And here’s the asynchronous client, with a single worker:

$ time mdclient2
100000 replies received

real    0m8.730s
user    0m0.920s
sys     0m1.550s

Twice as fast. Not bad, but let’s fire up 10 workers and see how it handles the traffic

$ time mdclient2
100000 replies received

real    0m3.863s
user    0m0.730s
sys     0m0.470s

It isn’t fully asynchronous because workers get their messages on a strict last-used basis. But it will scale better with more workers. On my PC, after eight or so workers, it doesn’t get any faster. Four cores only stretches so far. But we got a 4x improvement in throughput with just a few minutes’ work. The broker is still unoptimized. It spends most of its time copying message frames around, instead of doing zero-copy, which it could. But we’re getting 25K reliable request/reply calls a second, with pretty low effort.
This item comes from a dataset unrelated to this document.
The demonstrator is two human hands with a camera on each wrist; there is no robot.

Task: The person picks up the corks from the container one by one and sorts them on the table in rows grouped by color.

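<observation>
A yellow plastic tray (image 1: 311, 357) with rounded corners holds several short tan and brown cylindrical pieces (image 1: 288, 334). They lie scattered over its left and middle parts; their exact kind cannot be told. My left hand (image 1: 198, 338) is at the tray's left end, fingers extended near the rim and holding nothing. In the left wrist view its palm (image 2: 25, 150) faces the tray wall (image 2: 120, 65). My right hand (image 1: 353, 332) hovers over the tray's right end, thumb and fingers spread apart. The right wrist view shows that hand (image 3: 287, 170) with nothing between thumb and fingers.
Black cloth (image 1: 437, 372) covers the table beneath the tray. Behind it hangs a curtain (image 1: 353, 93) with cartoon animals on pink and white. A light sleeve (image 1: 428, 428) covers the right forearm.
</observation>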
However, the asynchronous Majordomo pattern isn’t all roses. It has a fundamental weakness, namely that it cannot survive a broker crash without more work. If you look at the mdcliapi2 code you’ll see it does not attempt to reconnect after a failure. A proper reconnect would require the following:

  • A number on every request and a matching number on every reply, which would ideally require a change to the protocol to enforce.
  • Tracking and holding onto all outstanding requests in the client API, i.e., those for which no reply has yet been received.
  • In case of failover, for the client API to resend all outstanding requests to the broker.

It’s not a deal breaker, but it does show that performance often means complexity. Is this worth doing for Majordomo? It depends on your use case. For a name lookup service you call once per session, no. For a web frontend serving thousands of clients, probably yes.

Service Discovery #

So, we have a nice service-oriented broker, but we have no way of knowing whether a particular service is available or not. We know whether a request failed, but we don’t know why. It is useful to be able to ask the broker, “is the echo service running?” The most obvious way would be to modify our MDP/Client protocol to add commands to ask this. But MDP/Client has the great charm of being simple. Adding service discovery to it would make it as complex as the MDP/Worker protocol.

Another option is to do what email does, and ask that undeliverable requests be returned. This can work well in an asynchronous world, but it also adds complexity. We need ways to distinguish returned requests from replies and to handle these properly.

Let’s try to use what we’ve already built, building on top of MDP instead of modifying it. Service discovery is, itself, a service. It might indeed be one of several management services, such as “disable service X”, “provide statistics”, and so on. What we want is a general, extensible solution that doesn’t affect the protocol or existing applications.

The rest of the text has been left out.